In [17]:
!git add C4_NLP_Sentiment_Analysis_RNN.ipynb
!git commit -m "initial check in"
!git push

The file will have its original line endings in your working directory


[master f923b5c] initial check in
 1 file changed, 249 insertions(+)
 create mode 100644 2_DNN_TF/C4_NLP_Sentiment_Analysis_RNN.ipynb


To https://github.com/auslei/python.git
   e38a8c7..f923b5c  master -> master


In [1]:
import tensorflow as tf
import tensorflow_datasets as tfds

dataset, info = tfds.load("imdb_reviews", as_supervised = True, with_info = True)
train_size = info.splits["train"].num_examples

In [2]:
#https://www.tensorflow.org/datasets/api_docs/python/tfds/core/DatasetInfo
for t in dataset['test']: print(t);break
dataset.keys(), info.description, info.features

(<tf.Tensor: shape=(), dtype=string, numpy=b"There are films that make careers. For George Romero, it was NIGHT OF THE LIVING DEAD; for Kevin Smith, CLERKS; for Robert Rodriguez, EL MARIACHI. Add to that list Onur Tukel's absolutely amazing DING-A-LING-LESS. Flawless film-making, and as assured and as professional as any of the aforementioned movies. I haven't laughed this hard since I saw THE FULL MONTY. (And, even then, I don't think I laughed quite this hard... So to speak.) Tukel's talent is considerable: DING-A-LING-LESS is so chock full of double entendres that one would have to sit down with a copy of this script and do a line-by-line examination of it to fully appreciate the, uh, breadth and width of it. Every shot is beautifully composed (a clear sign of a sure-handed director), and the performances all around are solid (there's none of the over-the-top scenery chewing one might've expected from a film like this). DING-A-LING-LESS is a film whose time has come.">, <tf.Tensor: 

(dict_keys(['test', 'train', 'unsupervised']),
 'Large Movie Review Dataset.\nThis is a dataset for binary sentiment classification containing substantially more data than previous benchmark datasets. We provide a set of 25,000 highly polar movie reviews for training, and 25,000 for testing. There is additional unlabeled data for use as well.',
 FeaturesDict({
     'label': ClassLabel(shape=(), dtype=tf.int64, num_classes=2),
     'text': Text(shape=(), dtype=tf.string),
 }))

In [3]:
# data preprocessing
def preprocess(X_batch, y_batch):
    X_batch = tf.strings.substr(X_batch, 0, 300) # only take the first 300 characters
    X_batch = tf.strings.regex_replace(X_batch, b"<br\\s*/?>", b" ") # remove newlines and brs
    X_batch = tf.strings.regex_replace(X_batch, b"[^a-zA-Z']", b" ") # keep only letters
    X_batch = tf.strings.split(X_batch) #break into words
    return X_batch.to_tensor(default_value = b"<pad>"), y_batch
    

In [4]:
# construct vocabulary
from collections import Counter
vocabulary = Counter()
for X_batch, y_batch in dataset['train'].batch(32).map(preprocess):
    for review in X_batch:
        vocabulary.update(list(review.numpy()))

In [5]:
vocabulary.most_common()[:3] # top 3 words and their respective count (should really remove stop words)
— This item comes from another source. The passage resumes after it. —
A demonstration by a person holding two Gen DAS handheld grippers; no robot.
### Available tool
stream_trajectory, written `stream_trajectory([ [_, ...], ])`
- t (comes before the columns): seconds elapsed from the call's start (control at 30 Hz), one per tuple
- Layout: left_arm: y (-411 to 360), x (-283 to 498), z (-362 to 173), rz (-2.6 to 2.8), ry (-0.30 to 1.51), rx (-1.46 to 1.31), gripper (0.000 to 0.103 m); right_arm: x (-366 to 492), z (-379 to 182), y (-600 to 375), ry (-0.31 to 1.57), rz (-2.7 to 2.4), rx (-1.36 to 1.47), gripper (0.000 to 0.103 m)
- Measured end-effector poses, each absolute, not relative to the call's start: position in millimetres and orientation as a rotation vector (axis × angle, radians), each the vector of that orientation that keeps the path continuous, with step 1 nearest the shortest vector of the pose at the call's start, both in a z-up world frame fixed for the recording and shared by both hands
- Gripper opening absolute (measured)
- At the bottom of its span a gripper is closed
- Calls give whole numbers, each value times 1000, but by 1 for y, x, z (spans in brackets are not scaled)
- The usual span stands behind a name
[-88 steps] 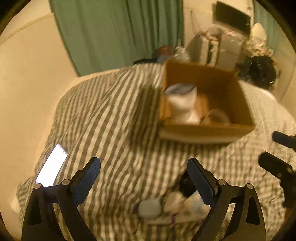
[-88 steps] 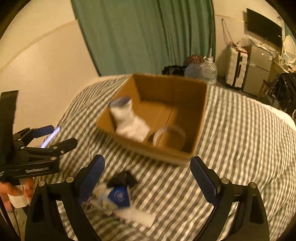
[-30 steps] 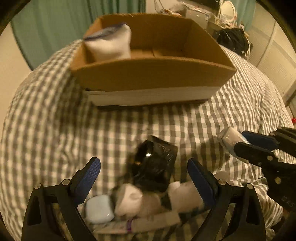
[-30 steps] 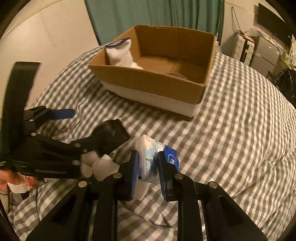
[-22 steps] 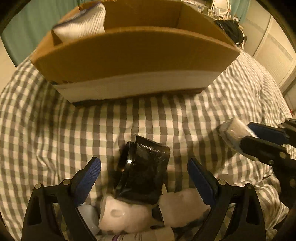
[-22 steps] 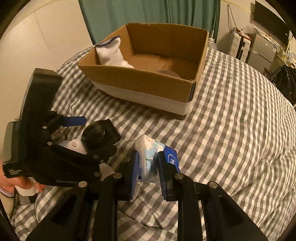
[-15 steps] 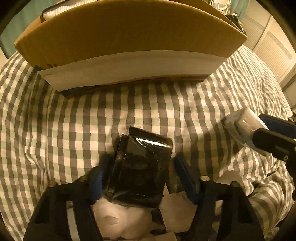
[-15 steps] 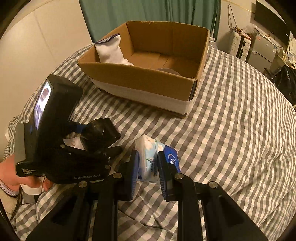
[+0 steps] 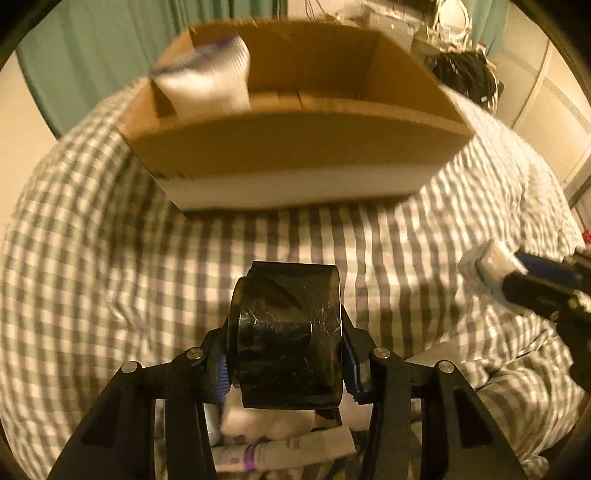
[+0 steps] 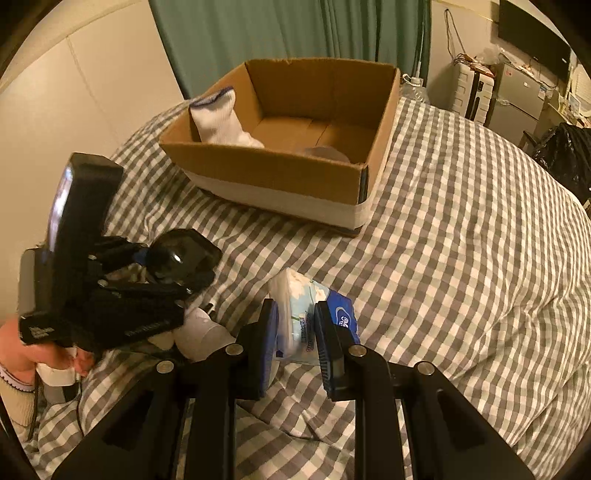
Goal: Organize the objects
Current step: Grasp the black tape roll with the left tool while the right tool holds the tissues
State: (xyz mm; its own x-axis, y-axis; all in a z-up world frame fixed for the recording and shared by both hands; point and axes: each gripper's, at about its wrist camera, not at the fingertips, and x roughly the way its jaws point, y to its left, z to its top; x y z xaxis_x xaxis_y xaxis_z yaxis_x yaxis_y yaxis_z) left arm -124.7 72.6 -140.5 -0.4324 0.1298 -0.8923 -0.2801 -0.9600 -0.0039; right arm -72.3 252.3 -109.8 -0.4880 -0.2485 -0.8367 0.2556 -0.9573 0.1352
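My left gripper (image 9: 284, 354) is shut on a black tape roll (image 9: 286, 332) and holds it above the checked bedspread; it also shows in the right wrist view (image 10: 181, 258). My right gripper (image 10: 295, 332) is shut on a white and blue tissue pack (image 10: 314, 310), seen at the right edge of the left wrist view (image 9: 487, 262). An open cardboard box (image 10: 288, 173) stands ahead on the bed, also in the left wrist view (image 9: 295, 147). It holds a white sock (image 10: 218, 122) and a roll of clear tape (image 10: 325, 153).
Small white items and a tube (image 9: 280, 450) lie on the bed under my left gripper. The checked bedspread (image 10: 461, 258) stretches to the right. A green curtain (image 10: 288, 33) and luggage (image 10: 476, 92) stand behind the bed.
My left gripper closed on the black tape roll and lifted it, tilting up toward the box. My right gripper kept its hold on the tissue pack and barely moved.
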Motion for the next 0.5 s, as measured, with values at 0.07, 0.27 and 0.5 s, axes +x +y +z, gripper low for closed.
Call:
stream_trajectory([
  [0.07,70,-122,-127,2480,182,-1472,48,-69,-103,252,16,-2489,1375,20],
  [0.27,76,-123,-88,2511,215,-1395,48,-58,-74,254,42,-2516,1303,20],
  [0.5,81,-132,-49,2535,234,-1315,48,-55,-31,251,46,-2544,1187,20],
])
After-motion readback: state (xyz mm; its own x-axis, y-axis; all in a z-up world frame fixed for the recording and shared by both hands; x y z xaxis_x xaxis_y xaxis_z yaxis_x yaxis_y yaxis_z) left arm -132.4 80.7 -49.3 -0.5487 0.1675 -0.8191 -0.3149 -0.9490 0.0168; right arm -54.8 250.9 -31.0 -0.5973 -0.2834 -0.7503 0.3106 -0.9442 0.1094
[(b'<pad>', 214309), (b'the', 61137), (b'a', 38564)]

In [6]:
# generate list of words and keep within 10k. this is to construct the word ids
vocab_size = 10000
trucated_vocabulary = [word for word, count in vocabulary.most_common()[:vocab_size]]

In [7]:
words = tf.constant(trucated_vocabulary)
word_ids = tf.range(len(trucated_vocabulary), dtype = tf.int64)
vocab_init = tf.lookup.KeyValueTensorInitializer(words, word_ids)
num_oov_buckets = 1000
table = tf.lookup.StaticVocabularyTable(vocab_init, num_oov_buckets) #create a look up table

In [9]:
table.lookup(tf.constant([b"this is thisisnotaword".split()])) #note that the not word is added in the OOV buckets

<tf.Tensor: shape=(1, 3), dtype=int64, numpy=array([[    9,     7, 10893]], dtype=int64)>

In [11]:
def encode_words(X_batch, y_batch):
    return table.lookup(X_batch), y_batch

train_set = dataset["train"].batch(32).map(preprocess)
train_set = train_set.map(encode_words).prefetch(1)

In [12]:
for s in train_set: print(s); break

(<tf.Tensor: shape=(32, 60), dtype=int64, numpy=
array([[  22,   11,   28, ...,    0,    0,    0],
       [   6,   21,   70, ...,    0,    0,    0],
       [4099, 6881,    1, ...,    0,    0,    0],
       ...,
       [  22,   12,  118, ...,  331, 1047,    0],
       [1757, 4101,  451, ...,    0,    0,    0],
       [3365, 4392,    6, ...,    0,    0,    0]], dtype=int64)>, <tf.Tensor: shape=(32,), dtype=int64, numpy=
array([0, 0, 0, 1, 1, 1, 0, 0, 0, 0, 0, 1, 1, 0, 1, 0, 1, 1, 1, 0, 1, 1,
       1, 1, 1, 0, 0, 0, 1, 0, 0, 0], dtype=int64)>)


In [16]:
from tensorflow import keras

embed_size = 128
model = keras.models.Sequential([
    keras.layers.Embedding(vocab_size + num_oov_buckets, embed_size, input_shape = [None]),
    # creates an embedding layer witha embeding size predefined
    keras.layers.GRU(128, return_sequences = True),
    keras.layers.GRU(128),
    keras.layers.Dense(1, activation = "sigmoid")
])

model.compile(loss = "binary_crossentropy", optimizer = "adam", metrics = ["accuracy"])
history = model.fit(train_set, epochs = 5)

Epoch 1/5
Epoch 2/5
Epoch 3/5
Epoch 4/5
Epoch 5/5


In [18]:
model.summary()

Model: "sequential_1"
_________________________________________________________________
Layer (type)                 Output Shape              Param #   
embedding_1 (Embedding)      (None, None, 128)         1408000   
_________________________________________________________________
gru_2 (GRU)                  (None, None, 128)         99072     
_________________________________________________________________
gru_3 (GRU)                  (None, 128)               99072     
_________________________________________________________________
dense_1 (Dense)              (None, 1)                 129       
Total params: 1,606,273
Trainable params: 1,606,273
Non-trainable params: 0
_________________________________________________________________


## Masking

The previous exmaple uses padding which the model will learn to ignore. The is the information we arleady know. To reduce the computational cost, we can use masking to ignore the word/character for all downstream layers.

In [5]:
import tensorflow as tf
from tensorflow import keras

K = keras.backend

inputs = tf.constant([1,0,0,0])
mask = tf.constant([1,1,1,0])

K.not_equal(inputs, mask) # returns boolean tensor (T where not equal, False where equal)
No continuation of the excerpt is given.